:: Record set ::
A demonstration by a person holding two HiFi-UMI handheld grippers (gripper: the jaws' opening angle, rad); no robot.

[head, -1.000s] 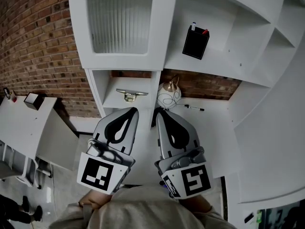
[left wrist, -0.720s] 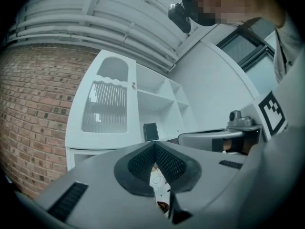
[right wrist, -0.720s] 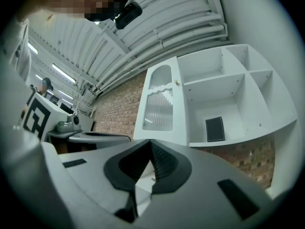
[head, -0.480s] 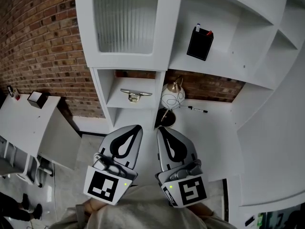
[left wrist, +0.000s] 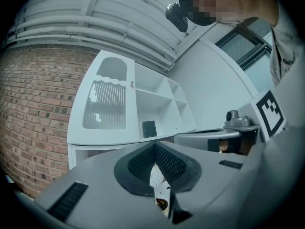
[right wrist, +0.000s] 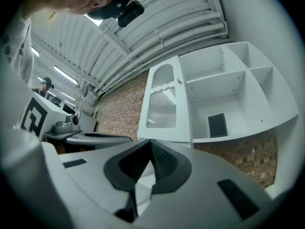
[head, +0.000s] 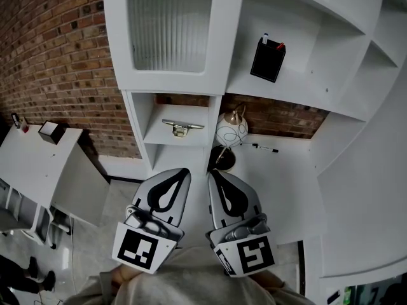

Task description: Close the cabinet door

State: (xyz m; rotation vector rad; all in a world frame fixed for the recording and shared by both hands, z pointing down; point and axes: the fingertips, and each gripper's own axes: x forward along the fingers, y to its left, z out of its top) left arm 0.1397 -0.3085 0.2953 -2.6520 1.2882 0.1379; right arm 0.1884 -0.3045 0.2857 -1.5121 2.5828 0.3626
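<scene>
Down at 6 o'clock in the head view, close against the person's chest, the left gripper [head: 184,171] and the right gripper [head: 212,174] lie side by side, both pointing toward 12. Each has its jaws pressed together at the tips, with nothing pinched between them.

Just past those tips, a round white vase [head: 229,132] and a marker [head: 265,149] sit on the white counter [head: 280,186]. A brass piece [head: 182,128] rests on a small shelf toward 11.

Farther out, between 11 and 12 o'clock, the cabinet door [head: 168,27] with its ribbed glass pane looks flush with its frame, or very nearly so. A black pen holder [head: 267,59] stands in the open compartment at 1 o'clock.

If the door is not fully seated, the danger lies in the reach. A low path toward 12 could clip the vase or send the marker rolling. Hard, closed tips landing on the glass instead of the white frame could scratch or stress the pane, and a fast shove could make the door bounce back.
</scene>
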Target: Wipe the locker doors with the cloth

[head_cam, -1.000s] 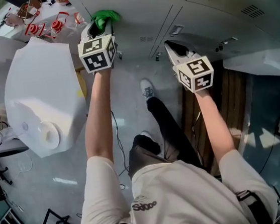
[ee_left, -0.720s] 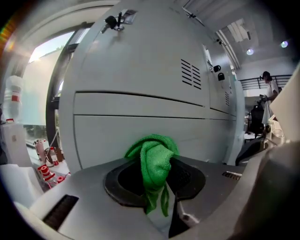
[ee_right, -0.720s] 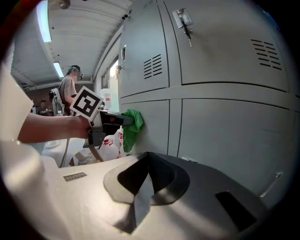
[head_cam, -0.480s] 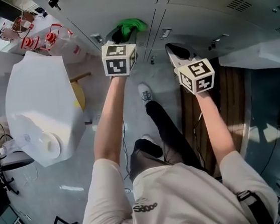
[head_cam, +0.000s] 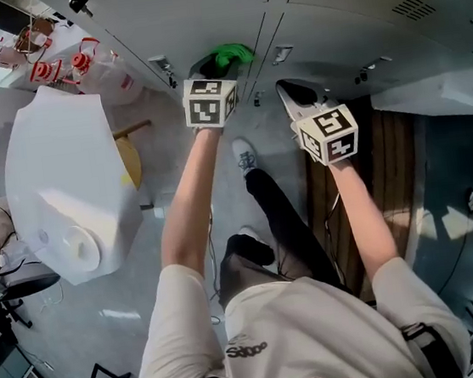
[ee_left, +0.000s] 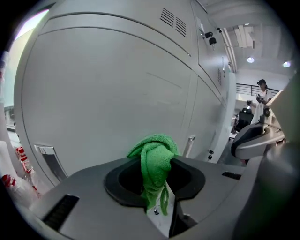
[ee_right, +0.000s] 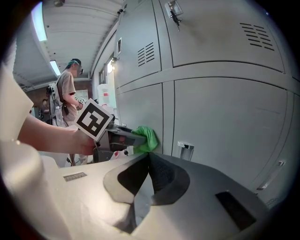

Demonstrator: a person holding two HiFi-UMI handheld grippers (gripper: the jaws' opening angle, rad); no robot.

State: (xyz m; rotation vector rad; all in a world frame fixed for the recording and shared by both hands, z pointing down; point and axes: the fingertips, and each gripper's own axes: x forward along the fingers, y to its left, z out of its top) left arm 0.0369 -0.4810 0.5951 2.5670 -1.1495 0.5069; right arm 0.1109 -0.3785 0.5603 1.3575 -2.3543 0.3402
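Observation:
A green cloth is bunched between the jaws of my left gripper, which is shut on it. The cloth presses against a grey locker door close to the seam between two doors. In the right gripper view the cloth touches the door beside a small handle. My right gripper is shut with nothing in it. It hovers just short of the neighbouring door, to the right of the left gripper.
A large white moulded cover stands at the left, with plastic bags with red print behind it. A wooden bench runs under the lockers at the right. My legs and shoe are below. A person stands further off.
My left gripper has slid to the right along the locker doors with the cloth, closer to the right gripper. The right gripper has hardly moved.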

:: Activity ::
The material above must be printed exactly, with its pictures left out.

:: Task response ::
A demonstration by a person holding two HiFi-UMI handheld grippers (gripper: the jaws' opening angle, rad); no robot.

[head, -1.000s] 
[left wrist, -0.720s] 
[right wrist, -0.720s] 
[head, -0.480s] 
[left wrist, +0.000s] 
[right wrist, +0.000s] 
[head, +0.000s] 

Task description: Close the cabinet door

State: (xyz m; rotation vector rad; all in a world frame fixed for the recording and shared by both hands, z pointing down; point and axes: the fingertips, and each gripper's own axes: x forward along the fingers, y to its left, z out of its top) left arm 0.1397 -0.3085 0.2953 -2.6520 1.2882 0.1379; right arm 0.1884 -0.3045 0.2857 -1.5121 2.5828 0.3626
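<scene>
Down at 6 o'clock in the head view, close against the person's chest, the left gripper [head: 184,171] and the right gripper [head: 212,174] lie side by side, both pointing toward 12. Each has its jaws pressed together at the tips, with nothing pinched between them.

Just past those tips, a round white vase [head: 229,132] and a marker [head: 265,149] sit on the white counter [head: 280,186]. A brass piece [head: 182,128] rests on a small shelf toward 11.

Farther out, between 11 and 12 o'clock, the cabinet door [head: 168,27] with its ribbed glass pane looks flush with its frame, or very nearly so. A black pen holder [head: 267,59] stands in the open compartment at 1 o'clock.

If the door is not fully seated, the danger lies in the reach. A low path toward 12 could clip the vase or send the marker rolling. Hard, closed tips landing on the glass instead of the white frame could scratch or stress the pane, and a fast shove could make the door bounce back.
</scene>
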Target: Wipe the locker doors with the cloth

[head_cam, -1.000s] 
[ee_left, -0.720s] 
[ee_right, -0.720s] 
[head_cam, -0.480s] 
[head_cam, +0.000s] 
[ee_left, +0.000s] 
[ee_right, +0.000s] 

Demonstrator: a person holding two HiFi-UMI handheld grippers (gripper: the jaws' opening angle, rad); no robot.

State: (xyz m; rotation vector rad; all in a world frame fixed for the recording and shared by both hands, z pointing down; point and axes: the fingertips, and each gripper's own axes: x forward along the fingers, y to its left, z out of its top) left arm 0.0369 -0.4810 0.5951 2.5670 -1.1495 0.5069; right arm 0.1109 -0.3785 0.5603 1.3575 -2.3543 0.3402
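Observation:
A green cloth is bunched between the jaws of my left gripper, which is shut on it. The cloth presses against a grey locker door close to the seam between two doors. In the right gripper view the cloth touches the door beside a small handle. My right gripper is shut with nothing in it. It hovers just short of the neighbouring door, to the right of the left gripper.
A large white moulded cover stands at the left, with plastic bags with red print behind it. A wooden bench runs under the lockers at the right. My legs and shoe are below. A person stands further off.
My left gripper has slid to the right along the locker doors with the cloth, closer to the right gripper. The right gripper has hardly moved.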

The exercise is done.